Take the lines below between the one holding "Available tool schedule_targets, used" and the one holding "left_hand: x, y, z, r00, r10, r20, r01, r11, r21", inclusive, and copy them exactly. Add nothing.

[[ Recorded data, beginning ]]

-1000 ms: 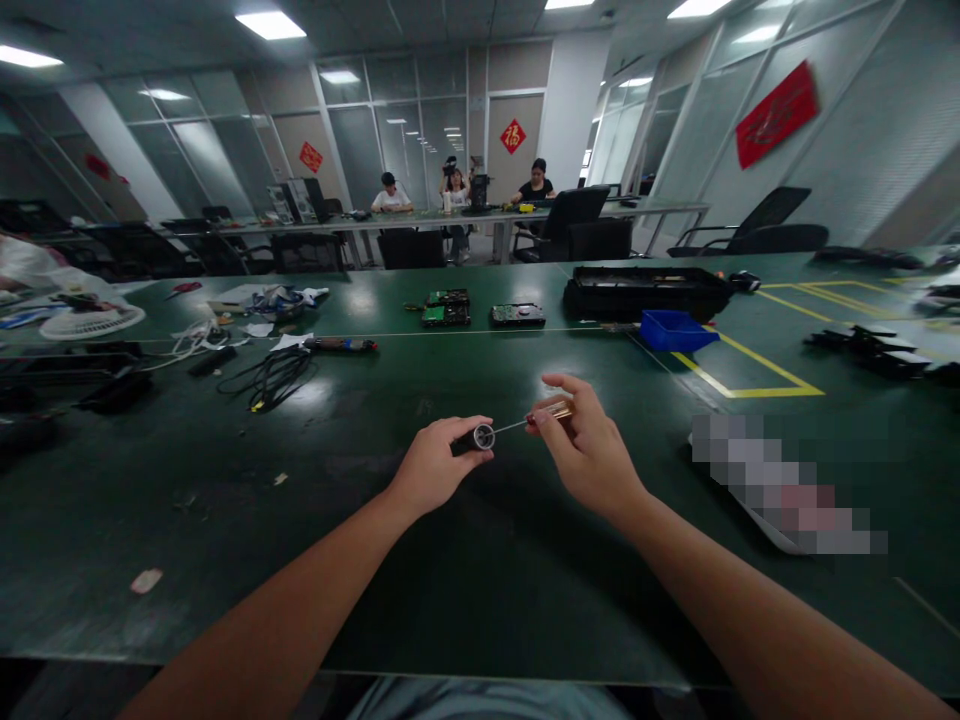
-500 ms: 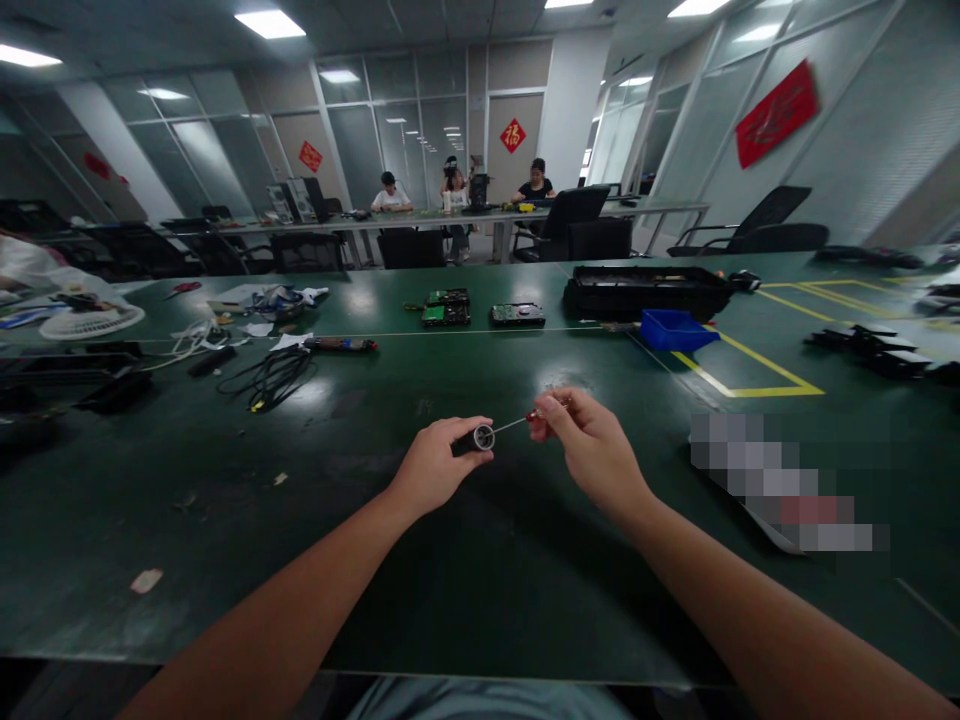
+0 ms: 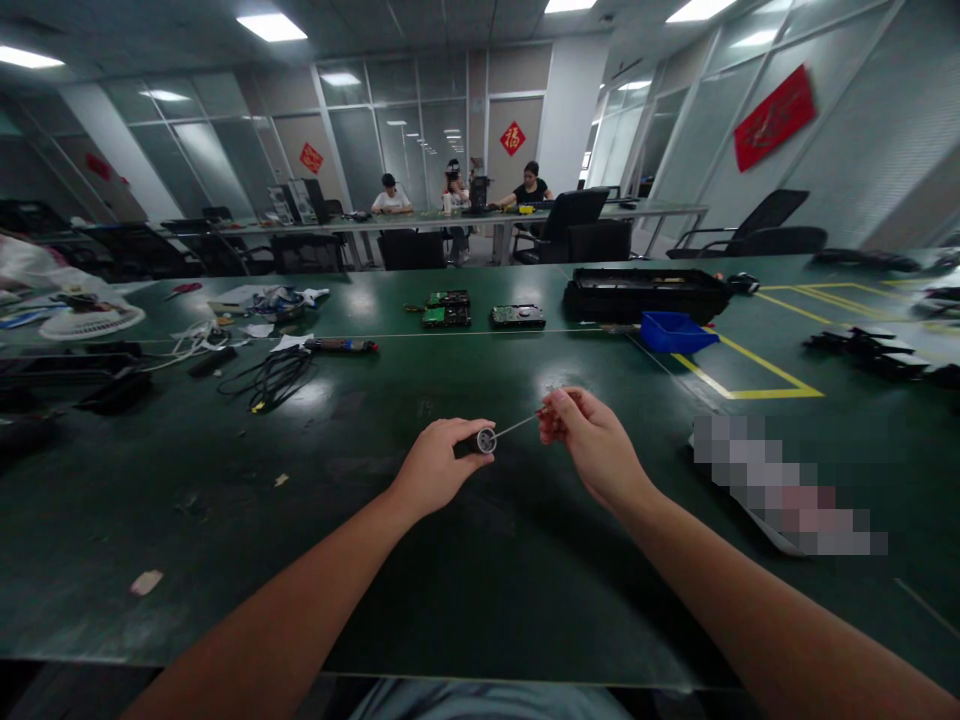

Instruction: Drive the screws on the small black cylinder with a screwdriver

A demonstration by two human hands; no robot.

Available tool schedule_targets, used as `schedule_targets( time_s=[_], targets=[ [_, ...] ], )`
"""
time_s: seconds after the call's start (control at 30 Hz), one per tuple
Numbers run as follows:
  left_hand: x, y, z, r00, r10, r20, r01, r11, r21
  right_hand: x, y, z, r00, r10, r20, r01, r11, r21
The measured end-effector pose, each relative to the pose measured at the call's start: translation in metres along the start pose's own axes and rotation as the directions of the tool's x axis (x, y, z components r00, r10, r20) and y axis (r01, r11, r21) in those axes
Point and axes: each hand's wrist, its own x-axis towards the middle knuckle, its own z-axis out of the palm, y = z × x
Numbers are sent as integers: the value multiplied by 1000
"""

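Observation:
My left hand [image 3: 437,462] is wrapped round a short black cylinder [image 3: 486,440] whose silvery round end faces right. What lies inside that end is too small to make out. My right hand [image 3: 589,440] pinches the handle of a screwdriver, mostly hidden by the fingers. The thin metal shaft of the screwdriver [image 3: 516,424] slants down to the left, and its tip meets the cylinder's open end. Both hands are held above the green table [image 3: 465,600].
Beyond the hands lie a green circuit board unit [image 3: 447,308], a hard drive [image 3: 517,316], a black housing [image 3: 649,293] and a blue tray [image 3: 675,331]. Cables [image 3: 281,375] lie at left; a pixelated flat object [image 3: 780,490] lies at right. Several people sit at a far table.
My right hand has shifted very slightly and its fingers now cover more of the screwdriver's red handle. The left hand and the cylinder have stayed almost still.

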Motion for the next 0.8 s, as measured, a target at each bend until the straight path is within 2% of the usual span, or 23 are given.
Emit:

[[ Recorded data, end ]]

## Written response
Available tool schedule_targets, used as `schedule_targets( time_s=[_], targets=[ [_, ...] ], )`
"""
time_s: seconds after the call's start (control at 30 Hz), one per tuple
Numbers run as follows:
  left_hand: x, y, z, r00, r10, r20, r01, r11, r21

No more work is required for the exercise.